Commenting on the proposals, Richard Murphy, director of Tax Research LLP wrote: “There is no doubt a GAAR is the wrong direction of travel – simply because it creates a rule and the tax profession thinks rules are made to be abused. A General Anti-avoidance Principle would be much better, especially if it included a change to the rules of interpretation so that a purposive construction had to be applied to tax law”.
More bureaucracy for business
The GAAR would not prevent many tax disputes from ending up in costly court battles, warned tax investigations specialists McGrigors LLP.
"The problem is that there will inevitably be a situation – probably many situations – where commercial pressures mean that transactions have to be completed before specific HMRC clearance can be obtained confirming that they do not fall foul of a GAAR,” said James Bullock, a tax partner at McGrigors.
“You will then have precisely the situation that applies at the moment – HMRC challenging the tax treatment of transactions after the event, on the basis that the GAAR applies. Taxpayers will oppose these challenges and the whole thing will end up being interpreted by the courts – just as happens at the moment.
"If this is the ultimate result, what is the net gain? The downsides are a lot more bureaucracy and uncertainty for business,” he added.
Business lobby group the CBI also spoke out against the proposals, with the head of its tax committee Will Morris arguing: “We believe this would not be in the interest of the government, taxpayers, or UK competitiveness.
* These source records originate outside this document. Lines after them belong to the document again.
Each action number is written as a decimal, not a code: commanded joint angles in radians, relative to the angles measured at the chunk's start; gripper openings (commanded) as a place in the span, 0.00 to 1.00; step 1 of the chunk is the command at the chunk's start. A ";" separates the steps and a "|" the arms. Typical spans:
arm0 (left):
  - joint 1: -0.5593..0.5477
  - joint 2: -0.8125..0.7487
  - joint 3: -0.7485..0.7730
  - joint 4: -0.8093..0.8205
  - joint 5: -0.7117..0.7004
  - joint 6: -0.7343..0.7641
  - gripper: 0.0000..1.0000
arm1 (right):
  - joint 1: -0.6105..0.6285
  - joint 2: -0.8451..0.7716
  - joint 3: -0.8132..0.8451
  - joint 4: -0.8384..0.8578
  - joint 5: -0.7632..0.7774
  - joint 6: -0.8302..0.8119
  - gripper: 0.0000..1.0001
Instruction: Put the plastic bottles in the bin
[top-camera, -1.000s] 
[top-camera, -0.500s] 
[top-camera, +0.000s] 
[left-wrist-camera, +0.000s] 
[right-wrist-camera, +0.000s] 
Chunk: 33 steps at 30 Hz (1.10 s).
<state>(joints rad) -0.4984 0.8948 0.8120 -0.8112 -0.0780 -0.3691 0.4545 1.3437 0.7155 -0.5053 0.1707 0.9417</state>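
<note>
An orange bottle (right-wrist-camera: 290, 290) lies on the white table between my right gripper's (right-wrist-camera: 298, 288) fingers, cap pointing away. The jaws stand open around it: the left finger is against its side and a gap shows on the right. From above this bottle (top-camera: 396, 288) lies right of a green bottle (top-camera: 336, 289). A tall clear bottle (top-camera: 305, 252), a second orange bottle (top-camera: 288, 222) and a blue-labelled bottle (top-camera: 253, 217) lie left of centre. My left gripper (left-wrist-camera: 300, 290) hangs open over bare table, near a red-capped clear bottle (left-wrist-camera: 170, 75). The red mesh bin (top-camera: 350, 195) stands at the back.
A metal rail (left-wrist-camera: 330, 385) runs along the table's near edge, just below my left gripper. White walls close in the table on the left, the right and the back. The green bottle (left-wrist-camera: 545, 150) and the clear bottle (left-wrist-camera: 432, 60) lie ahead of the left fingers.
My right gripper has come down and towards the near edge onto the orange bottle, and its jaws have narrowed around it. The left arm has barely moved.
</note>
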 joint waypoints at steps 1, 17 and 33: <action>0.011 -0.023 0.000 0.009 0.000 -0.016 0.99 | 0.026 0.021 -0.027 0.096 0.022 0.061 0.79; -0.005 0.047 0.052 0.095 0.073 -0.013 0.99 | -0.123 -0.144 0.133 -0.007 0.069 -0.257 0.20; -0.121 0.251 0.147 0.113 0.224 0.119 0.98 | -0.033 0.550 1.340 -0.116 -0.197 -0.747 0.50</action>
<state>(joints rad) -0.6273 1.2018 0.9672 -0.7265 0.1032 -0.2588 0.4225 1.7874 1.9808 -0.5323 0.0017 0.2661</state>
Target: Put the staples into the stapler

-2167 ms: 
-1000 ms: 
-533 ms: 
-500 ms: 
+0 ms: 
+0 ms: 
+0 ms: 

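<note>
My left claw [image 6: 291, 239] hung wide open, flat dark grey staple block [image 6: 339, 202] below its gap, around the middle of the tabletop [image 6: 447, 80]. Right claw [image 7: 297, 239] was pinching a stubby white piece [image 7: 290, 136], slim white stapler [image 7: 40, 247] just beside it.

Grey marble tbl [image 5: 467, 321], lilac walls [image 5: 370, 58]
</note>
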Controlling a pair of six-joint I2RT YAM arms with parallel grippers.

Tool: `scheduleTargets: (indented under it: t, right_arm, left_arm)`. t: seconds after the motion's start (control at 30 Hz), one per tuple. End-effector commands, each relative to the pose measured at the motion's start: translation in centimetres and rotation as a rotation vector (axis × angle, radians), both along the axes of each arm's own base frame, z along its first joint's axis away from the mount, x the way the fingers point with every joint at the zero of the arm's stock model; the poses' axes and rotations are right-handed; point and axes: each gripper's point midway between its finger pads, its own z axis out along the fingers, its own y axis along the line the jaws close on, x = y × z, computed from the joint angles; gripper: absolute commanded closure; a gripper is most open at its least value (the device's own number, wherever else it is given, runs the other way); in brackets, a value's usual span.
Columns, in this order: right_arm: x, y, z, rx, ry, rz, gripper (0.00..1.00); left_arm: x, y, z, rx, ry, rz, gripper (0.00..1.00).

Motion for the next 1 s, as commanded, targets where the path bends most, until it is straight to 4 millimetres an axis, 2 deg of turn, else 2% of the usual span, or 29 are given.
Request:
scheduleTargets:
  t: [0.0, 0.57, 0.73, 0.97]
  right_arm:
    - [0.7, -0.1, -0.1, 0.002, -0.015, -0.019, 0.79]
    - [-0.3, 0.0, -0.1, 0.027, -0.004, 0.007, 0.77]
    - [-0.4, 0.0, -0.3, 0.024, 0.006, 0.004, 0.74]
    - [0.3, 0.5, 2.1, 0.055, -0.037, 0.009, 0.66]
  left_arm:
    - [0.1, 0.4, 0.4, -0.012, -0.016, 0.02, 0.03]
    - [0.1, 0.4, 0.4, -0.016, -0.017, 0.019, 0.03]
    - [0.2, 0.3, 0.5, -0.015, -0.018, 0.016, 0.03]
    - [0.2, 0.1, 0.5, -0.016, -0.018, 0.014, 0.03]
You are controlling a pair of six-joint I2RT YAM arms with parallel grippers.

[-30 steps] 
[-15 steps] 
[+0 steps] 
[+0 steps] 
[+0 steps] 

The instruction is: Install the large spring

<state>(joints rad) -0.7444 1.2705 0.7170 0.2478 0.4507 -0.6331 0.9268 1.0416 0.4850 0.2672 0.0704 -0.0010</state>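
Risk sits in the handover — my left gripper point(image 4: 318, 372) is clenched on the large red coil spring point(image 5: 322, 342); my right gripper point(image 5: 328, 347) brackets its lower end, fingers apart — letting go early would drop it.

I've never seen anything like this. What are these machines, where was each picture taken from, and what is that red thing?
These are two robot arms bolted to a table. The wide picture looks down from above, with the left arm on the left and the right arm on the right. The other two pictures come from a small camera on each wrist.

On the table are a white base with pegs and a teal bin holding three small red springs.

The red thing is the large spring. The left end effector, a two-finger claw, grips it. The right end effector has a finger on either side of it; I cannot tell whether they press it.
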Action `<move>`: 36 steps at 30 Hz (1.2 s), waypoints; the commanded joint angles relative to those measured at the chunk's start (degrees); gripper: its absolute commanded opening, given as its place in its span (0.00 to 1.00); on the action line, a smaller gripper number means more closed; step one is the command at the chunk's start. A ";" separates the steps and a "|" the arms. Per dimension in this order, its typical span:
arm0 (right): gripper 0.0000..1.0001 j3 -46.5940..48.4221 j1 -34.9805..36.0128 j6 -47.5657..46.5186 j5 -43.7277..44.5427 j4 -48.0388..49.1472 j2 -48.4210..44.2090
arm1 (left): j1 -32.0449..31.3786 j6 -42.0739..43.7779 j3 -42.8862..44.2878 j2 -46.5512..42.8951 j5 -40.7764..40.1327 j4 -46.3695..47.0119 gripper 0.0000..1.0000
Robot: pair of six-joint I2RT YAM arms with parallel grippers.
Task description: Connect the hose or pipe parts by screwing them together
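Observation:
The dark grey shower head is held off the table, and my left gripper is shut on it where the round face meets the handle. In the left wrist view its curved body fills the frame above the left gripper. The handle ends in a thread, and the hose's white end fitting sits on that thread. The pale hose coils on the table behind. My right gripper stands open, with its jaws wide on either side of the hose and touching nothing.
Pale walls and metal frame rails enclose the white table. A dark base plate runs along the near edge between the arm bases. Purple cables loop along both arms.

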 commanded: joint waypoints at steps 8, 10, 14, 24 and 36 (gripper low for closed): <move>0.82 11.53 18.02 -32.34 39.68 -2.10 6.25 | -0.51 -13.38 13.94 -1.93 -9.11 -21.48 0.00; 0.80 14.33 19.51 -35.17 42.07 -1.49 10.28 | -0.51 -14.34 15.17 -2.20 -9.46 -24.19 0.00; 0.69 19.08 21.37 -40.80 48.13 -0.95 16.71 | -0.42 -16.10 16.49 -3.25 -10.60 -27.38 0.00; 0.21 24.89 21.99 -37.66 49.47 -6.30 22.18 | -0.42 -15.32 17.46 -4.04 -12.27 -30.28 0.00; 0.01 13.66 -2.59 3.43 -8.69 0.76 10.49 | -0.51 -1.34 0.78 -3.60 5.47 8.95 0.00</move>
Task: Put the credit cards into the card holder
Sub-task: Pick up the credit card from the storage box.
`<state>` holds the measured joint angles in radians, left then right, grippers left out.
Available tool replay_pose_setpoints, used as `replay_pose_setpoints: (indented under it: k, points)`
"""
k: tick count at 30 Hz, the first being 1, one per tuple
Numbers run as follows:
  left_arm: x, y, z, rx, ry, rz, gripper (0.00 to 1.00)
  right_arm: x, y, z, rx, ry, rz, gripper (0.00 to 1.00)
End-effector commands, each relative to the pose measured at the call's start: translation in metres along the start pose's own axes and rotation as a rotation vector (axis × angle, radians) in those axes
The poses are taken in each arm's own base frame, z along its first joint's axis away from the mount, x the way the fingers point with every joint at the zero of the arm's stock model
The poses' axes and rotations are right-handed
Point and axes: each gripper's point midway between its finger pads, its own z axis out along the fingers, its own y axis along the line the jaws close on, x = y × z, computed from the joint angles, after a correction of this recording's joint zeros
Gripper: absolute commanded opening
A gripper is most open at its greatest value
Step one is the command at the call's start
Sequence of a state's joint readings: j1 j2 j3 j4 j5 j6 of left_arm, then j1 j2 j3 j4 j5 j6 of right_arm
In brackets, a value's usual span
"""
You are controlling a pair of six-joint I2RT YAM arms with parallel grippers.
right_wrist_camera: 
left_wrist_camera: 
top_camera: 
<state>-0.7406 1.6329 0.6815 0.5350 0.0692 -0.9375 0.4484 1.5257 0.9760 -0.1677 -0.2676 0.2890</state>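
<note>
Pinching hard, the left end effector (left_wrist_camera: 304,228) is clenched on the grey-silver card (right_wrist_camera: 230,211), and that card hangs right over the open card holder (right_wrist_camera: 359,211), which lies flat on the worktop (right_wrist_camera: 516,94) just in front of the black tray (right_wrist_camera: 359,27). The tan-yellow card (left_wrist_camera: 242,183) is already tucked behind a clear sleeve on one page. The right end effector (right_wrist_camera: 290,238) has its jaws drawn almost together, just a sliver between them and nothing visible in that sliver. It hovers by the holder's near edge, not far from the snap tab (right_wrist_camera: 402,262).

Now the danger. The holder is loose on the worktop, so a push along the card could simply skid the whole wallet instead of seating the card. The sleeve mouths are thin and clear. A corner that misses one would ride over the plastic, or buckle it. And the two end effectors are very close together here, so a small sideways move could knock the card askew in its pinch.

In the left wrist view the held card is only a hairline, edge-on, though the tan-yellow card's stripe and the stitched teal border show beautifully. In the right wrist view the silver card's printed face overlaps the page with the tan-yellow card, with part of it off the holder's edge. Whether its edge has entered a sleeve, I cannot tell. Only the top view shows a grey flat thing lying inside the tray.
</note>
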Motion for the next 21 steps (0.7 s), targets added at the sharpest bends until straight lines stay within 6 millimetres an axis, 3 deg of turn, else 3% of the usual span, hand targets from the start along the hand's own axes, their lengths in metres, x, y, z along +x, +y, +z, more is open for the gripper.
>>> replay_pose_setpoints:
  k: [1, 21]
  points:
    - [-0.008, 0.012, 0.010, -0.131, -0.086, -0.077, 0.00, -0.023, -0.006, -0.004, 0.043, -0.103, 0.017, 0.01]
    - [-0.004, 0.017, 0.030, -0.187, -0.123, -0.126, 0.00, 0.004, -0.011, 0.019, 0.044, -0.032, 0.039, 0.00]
It would introduce a very unwelcome element of uncertainty to the tax system.”
The government will publish a draft protocol on 9 December that it says will “set out the circumstances in which it will consider changing legislation with immediate effect”.
“It seems as though the government's primary aim is to kick the GAAR into the long grass. By 2013 the government will be starting to look towards the next general election and implementing something as complex as a GAAR is unlikely to be a priority,” said Bullock.